La loi rencontre également l’hostilité des patrons, opposés à l’obligation de cotisation.
C’est dans ce contexte d’opposition très forte que, le 11 décembre 1911, la Cour de cassation annule de fait le caractère obligatoire de la loi. Elle estime en effet qu’un employeur ne peut pas forcer un salarié à cotiser. La Cour confirme cette décision en 1912. La Première Guerre mondiale achève par ailleurs de ruiner les possibilités d’extension du système. Les montants collectés pour constituer les réserves du système de retraite deviennent en effet dérisoires, seule une minorité d’ouvriers et de patrons continuant à cotiser.

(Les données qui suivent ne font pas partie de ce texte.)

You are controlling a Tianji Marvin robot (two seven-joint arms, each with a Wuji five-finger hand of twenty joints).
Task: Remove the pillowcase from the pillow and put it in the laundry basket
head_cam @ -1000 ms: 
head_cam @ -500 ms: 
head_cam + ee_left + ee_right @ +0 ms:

La loi du 5 avril 1928 instaure, pour tous les salariés, une assurance vieillesse ainsi qu’une assurance maladie. L'ensemble des salariés est couvert contre les risques maladie, invalidité et vieillesse. Ce texte est complété par la loi du 30 avril 1930, qui porte plus spécifiquement sur les retraites. Plusieurs principes de fonctionnement sont alors actés :
- les cotisations sont versées à parts égales par le salarié et l’employeur et prélevées mensuellement. Comme en 1910, ces cotisations prennent la forme d’un achat de timbres ;
- le système repose sur deux mécanismes de cotisations : une première base de cotisations, la plus importante, alimente des comptes individuels fonctionnant selon le principe de la capitalisation ; une seconde cotisation, fonctionnant par répartition, sert à verser des allocations forfaitaires ;
- la durée d’assurance est fixée à 5 ans pour une rente, à 15 ans pour une pension proportionnelle et à 30 ans pour une pension entière. La pension est calculée sur le salaire moyen de l’ensemble de la carrière. La rente capitalisée s’ajoute à la pension ;
- la gestion des cotisations est confiée, au choix de l’assuré, à plusieurs organismes : mutuelles, caisses patronales ou syndicales.
Au-delà de cette complexité d’organisation et de gestion, si cette loi est obligatoire, elle ne concerne que les salariés dont la rémunération annuelle ne dépasse pas 15 000 francs (et 18 000 francs dans les villes de plus de 200 000 habitants). Ce montant est très faible. Pour ceux qui perçoivent un salaire supérieur au plafond d’affiliation au régime obligatoire, ce sont les régimes facultatifs d’entreprise qui demeurent. C’est aussi le cas pour les salariés qui bénéficient d’un régime spécial déjà existant (par exemple, dans les secteurs minier ou ferroviaire). Ces conditions d’affiliation vont en fait créer un appel d’air pour la création de mutuelles d’entreprise, qui vont concurrencer ce système de retraite certes obligatoire mais dont la portée sera, somme toute, limitée.
Tout comme la loi de 1910 est compromise par la Première Guerre mondiale, celle de 1930 l’est par la Seconde.
Le régime de Vichy instaure, le 14 mars 1941, une loi relative à l’allocation aux vieux travailleurs salariés (AVTS). Elle sert une prestation annuelle de 3 600 francs aux travailleurs français âgés d’au moins 65 ans ne disposant pas de ressources suffisantes.
Cette loi de retraite est fondée sur le système de la répartition, ce qui est une nouveauté par rapport aux lois précédentes. Cependant, sa portée sera limitée par l’absence de recettes pour la financer. Pour fonctionner, elle utilise les réserves accumulées par le système créé en 1930. Ces dernières seront épuisées à la fin de la Seconde Guerre mondiale, signifiant la faillite de l’AVTS et contribuant ainsi largement à l’absence de revenus pour les retraités les plus pauvres.